Publié le 15 août 2025

Le magasin Uniqlo du 17 rue Saint-Ferréol à Marseille occupe un bâtiment emblématique construit en 1919 par l’architecte Henri Ebrard, mêlant les styles néobaroque et art nouveau, reconnaissable à ses balcons sculptés, sa grande horloge, sa ferronnerie raffinée et son dôme imposant.
Originellement, l’édifice était le siège de la Compagnie Algérienne, une grande banque commerciale fondée au XIXe siècle pour financer et accompagner la colonisation en Algérie. Dans les années 1920, cette banque figurait parmi les dix plus puissantes de France et jouait un rôle central dans l’économie coloniale, opérant de part et d’autre de la Méditerranée.
Après avoir hébergé successivement la Compagnie Algérienne, puis le Crédit du Nord et la boutique Mango, le bâtiment a été repris en octobre 2021 par Uniqlo, qui y a installé son deuxième magasin marseillais. Occupant environ 1 100 m² sur trois niveaux, la boutique met pleinement en valeur le patrimoine du bâtiment : ses balustrades, sa salle des titres, la grille monumentale ornée des initiales dorées « C.A. » pour « Compagnie Algérienne » et le sol en mosaïque orientaliste mais surtout la grande porte du coffre-fort située au sous-sol.
Au moment de l’ouverture, une plaque mémorielle, installée près des cabines d’essayage, rappelait la création du bâtiment par la Compagnie Algérienne en 1919 et le succès commercial de la banque, sans expliciter son rôle dans la colonisation de l’Algérie. Ce manque de mention explicite du passé colonial a mené à une réflexion critique sur la manière dont l’histoire coloniale continue de façonner l’espace urbain français, souvent de manière invisible, et sur la superposition des couches historiques et commerciales dans la ville de Marseille.
Paul Max Morin, docteur en science politique spécialisé en mémoire coloniale, et ses étudiants ont mené des recherches sur ce bâtiment. La Compagnie Algérienne est un levier de la colonisation ayant permis de convertir les terres conquises par la France en capital productif. La banque s’affirme ensuite comme une grande banque commerciale implantée à la fois en Afrique du Nord et en métropole.

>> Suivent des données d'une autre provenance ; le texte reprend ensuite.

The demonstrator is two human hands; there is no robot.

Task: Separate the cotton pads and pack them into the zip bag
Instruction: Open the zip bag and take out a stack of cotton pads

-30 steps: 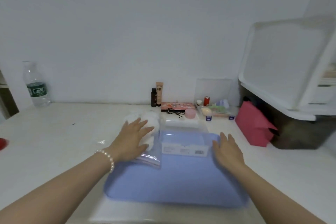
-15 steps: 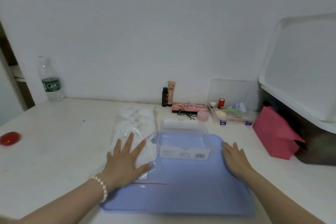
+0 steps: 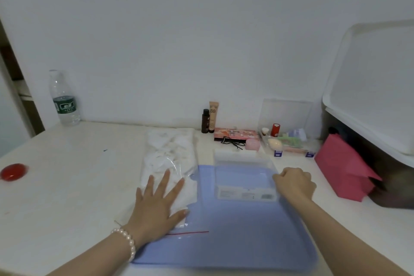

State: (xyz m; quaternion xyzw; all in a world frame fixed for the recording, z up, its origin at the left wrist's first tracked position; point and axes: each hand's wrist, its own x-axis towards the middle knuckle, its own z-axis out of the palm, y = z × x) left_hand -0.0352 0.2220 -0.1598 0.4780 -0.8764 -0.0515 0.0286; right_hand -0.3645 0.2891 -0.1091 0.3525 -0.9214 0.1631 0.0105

Le travail de recherche de Paul Max Morin et ses étudiants a amené Uniqlo à commander l’installation d’une nouvelle plaque mémorielle mentionnant cette fois l’histoire coloniale de la banque et du coffre. La municipalité de Marseille envisage en parallèle de compléter ce travail de mémoire par la pose d’une plaque explicative à l’extérieur du bâtiment, permettant d’offrir une information historique accessible depuis la rue et renforçant ainsi la connaissance de ce pan souvent occulté de l’histoire locale.
Ainsi, le magasin Uniqlo Saint-Ferréol n’est pas un simple espace commercial : il cristallise la survivance de traces coloniales dans le tissu urbain, révélant les tensions entre patrimoine architectural, mémoire coloniale et modernité. Ce cas illustre la nécessité de sortir de l’amnésie historique en revendiquant une mémoire critique, où l’histoire coloniale se donne à voir autant dans les murs que dans les pratiques quotidiennes de la ville.